Print the line that contains "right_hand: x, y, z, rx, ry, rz" and every line after it through the last line of the records below, exactly as written and nothing else.

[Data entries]
________

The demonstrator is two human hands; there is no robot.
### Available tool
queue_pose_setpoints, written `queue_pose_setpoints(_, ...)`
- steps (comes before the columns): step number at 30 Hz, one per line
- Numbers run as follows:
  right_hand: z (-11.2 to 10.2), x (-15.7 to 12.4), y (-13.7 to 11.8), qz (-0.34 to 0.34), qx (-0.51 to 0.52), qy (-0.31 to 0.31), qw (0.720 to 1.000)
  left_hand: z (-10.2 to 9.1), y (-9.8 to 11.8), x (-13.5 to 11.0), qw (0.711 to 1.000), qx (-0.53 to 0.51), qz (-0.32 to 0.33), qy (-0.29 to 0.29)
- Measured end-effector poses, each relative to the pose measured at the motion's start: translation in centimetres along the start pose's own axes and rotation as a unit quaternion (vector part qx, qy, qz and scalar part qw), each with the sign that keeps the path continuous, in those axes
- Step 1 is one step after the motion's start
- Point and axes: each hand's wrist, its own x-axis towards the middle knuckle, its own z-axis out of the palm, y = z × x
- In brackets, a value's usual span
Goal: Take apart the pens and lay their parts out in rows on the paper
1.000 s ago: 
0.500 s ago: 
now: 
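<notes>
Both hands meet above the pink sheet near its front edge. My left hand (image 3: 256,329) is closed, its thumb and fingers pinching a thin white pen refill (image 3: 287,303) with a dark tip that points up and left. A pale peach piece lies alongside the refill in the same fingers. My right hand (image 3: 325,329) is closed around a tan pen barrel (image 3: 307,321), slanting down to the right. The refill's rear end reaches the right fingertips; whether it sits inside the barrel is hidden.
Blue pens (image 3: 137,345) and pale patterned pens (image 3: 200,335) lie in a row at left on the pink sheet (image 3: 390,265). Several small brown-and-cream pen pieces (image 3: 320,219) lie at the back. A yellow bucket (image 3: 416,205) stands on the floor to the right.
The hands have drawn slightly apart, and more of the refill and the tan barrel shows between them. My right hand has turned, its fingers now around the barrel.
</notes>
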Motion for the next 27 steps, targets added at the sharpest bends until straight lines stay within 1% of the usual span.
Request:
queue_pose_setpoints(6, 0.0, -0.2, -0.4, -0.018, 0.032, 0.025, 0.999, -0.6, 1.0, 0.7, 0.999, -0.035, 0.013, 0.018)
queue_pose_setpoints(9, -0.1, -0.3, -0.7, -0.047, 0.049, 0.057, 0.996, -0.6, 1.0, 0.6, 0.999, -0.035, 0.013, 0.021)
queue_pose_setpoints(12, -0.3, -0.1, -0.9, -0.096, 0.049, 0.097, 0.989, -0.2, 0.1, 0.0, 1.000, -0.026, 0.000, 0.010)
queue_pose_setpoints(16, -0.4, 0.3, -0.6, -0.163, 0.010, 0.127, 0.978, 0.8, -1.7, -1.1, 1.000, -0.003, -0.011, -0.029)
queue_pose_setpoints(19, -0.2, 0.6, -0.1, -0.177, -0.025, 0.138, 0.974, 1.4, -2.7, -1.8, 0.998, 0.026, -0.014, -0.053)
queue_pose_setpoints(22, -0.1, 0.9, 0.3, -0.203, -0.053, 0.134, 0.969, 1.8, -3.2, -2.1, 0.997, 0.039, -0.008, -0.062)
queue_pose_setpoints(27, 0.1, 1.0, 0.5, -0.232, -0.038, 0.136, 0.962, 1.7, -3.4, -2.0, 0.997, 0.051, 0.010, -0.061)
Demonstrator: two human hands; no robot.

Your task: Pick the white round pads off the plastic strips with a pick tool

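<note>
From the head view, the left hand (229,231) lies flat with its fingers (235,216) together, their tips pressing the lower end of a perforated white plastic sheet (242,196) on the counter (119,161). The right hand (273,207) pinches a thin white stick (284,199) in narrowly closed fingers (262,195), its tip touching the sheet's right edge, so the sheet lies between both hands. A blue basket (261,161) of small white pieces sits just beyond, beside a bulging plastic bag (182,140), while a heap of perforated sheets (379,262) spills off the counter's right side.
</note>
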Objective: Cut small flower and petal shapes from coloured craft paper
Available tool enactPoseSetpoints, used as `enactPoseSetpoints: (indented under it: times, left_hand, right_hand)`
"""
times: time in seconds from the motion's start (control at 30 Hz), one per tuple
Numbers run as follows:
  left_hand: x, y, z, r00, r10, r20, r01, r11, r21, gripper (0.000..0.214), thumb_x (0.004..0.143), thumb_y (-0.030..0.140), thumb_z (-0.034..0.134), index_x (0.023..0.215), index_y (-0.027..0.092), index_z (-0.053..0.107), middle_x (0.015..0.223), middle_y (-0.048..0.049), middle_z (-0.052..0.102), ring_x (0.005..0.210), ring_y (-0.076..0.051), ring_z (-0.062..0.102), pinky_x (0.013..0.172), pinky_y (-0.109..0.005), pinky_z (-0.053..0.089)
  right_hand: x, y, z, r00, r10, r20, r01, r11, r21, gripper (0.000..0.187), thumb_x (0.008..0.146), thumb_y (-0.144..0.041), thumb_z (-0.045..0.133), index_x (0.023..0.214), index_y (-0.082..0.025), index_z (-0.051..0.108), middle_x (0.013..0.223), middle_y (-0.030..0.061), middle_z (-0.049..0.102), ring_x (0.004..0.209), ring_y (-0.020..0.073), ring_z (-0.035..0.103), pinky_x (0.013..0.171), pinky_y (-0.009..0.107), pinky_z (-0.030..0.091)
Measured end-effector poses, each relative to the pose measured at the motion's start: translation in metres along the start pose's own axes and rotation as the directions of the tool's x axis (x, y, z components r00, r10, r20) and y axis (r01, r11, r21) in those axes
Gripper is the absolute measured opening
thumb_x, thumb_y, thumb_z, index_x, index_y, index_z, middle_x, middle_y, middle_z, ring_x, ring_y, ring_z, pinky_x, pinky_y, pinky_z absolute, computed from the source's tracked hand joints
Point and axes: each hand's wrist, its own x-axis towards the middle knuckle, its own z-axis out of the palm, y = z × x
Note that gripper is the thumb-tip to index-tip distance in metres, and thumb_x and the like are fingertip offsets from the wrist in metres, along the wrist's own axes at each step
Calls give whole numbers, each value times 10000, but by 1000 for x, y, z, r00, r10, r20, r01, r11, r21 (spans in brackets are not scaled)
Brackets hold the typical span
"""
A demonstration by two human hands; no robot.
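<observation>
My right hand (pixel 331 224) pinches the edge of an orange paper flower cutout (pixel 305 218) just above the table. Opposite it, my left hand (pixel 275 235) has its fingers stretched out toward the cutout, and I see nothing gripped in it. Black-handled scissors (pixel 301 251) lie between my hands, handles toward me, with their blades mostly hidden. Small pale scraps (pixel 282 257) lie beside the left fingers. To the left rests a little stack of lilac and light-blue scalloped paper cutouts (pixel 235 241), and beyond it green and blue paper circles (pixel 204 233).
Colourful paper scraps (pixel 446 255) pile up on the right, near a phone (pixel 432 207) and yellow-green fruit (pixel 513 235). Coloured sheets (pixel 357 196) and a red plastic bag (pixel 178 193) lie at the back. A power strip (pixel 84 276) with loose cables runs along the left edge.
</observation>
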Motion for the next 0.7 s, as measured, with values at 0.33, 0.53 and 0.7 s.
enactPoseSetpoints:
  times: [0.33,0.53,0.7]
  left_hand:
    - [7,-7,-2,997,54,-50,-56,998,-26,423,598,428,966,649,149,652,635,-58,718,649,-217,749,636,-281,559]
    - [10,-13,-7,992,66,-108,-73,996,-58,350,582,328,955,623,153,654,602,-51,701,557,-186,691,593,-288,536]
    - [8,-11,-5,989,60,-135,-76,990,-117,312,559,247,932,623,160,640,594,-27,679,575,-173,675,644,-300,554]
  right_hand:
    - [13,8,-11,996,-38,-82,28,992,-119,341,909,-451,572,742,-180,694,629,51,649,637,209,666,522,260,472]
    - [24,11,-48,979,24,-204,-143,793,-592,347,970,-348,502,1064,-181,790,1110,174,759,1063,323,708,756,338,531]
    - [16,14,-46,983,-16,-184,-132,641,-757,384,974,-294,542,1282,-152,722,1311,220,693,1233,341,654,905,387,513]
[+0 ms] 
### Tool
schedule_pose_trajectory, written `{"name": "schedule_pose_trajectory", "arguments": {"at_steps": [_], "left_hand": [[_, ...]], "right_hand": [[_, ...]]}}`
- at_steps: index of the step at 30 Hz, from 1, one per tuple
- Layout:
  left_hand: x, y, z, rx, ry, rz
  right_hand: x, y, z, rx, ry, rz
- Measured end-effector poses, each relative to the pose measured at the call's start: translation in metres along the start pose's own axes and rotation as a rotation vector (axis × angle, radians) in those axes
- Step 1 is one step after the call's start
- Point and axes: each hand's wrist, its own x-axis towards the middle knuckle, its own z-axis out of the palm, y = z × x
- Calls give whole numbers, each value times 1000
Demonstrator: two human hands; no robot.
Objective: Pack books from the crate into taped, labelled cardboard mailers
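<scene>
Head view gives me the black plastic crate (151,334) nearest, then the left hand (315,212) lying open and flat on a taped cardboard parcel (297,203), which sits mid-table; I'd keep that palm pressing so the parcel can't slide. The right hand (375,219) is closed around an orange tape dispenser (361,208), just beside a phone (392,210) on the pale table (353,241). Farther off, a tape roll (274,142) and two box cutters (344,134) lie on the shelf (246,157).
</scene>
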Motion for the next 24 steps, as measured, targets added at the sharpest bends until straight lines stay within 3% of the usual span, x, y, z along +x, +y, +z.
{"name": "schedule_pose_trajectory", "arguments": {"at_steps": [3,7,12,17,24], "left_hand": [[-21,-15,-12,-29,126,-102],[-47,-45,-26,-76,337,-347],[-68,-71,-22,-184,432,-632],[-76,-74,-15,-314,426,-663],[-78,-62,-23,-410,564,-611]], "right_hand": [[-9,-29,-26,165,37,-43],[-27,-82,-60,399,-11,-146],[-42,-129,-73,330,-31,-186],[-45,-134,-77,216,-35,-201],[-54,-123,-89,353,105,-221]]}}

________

▸ **Result of this exercise**:
  right_hand: x, y, z, rx, ry, rz
- Measured end-effector poses, each relative to the pose measured at the call's start: translation in metres along the start pose's own axes and rotation as a rotation vector (axis × angle, radians) in those axes
- Step 1 is one step after the call's start
- Point and axes: each hand's wrist, its own x-axis towards the middle knuckle, its own z-axis out of the palm, y = z × x
- Calls give whole numbers, each value times 1000
Demonstrator: two human hands; no robot.
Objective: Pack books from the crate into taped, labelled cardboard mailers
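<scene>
Head view gives me the black plastic crate (151,334) nearest, then the left hand (315,212) lying open and flat on a taped cardboard parcel (297,203), which sits mid-table; I'd keep that palm pressing so the parcel can't slide. The right hand (375,219) is closed around an orange tape dispenser (361,208), just beside a phone (392,210) on the pale table (353,241). Farther off, a tape roll (274,142) and two box cutters (344,134) lie on the shelf (246,157).
</scene>
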Motion for the next 24 steps, as measured, targets added at the sharpest bends until straight lines stay within 3% of the usual span, x, y, z along +x, +y, +z.
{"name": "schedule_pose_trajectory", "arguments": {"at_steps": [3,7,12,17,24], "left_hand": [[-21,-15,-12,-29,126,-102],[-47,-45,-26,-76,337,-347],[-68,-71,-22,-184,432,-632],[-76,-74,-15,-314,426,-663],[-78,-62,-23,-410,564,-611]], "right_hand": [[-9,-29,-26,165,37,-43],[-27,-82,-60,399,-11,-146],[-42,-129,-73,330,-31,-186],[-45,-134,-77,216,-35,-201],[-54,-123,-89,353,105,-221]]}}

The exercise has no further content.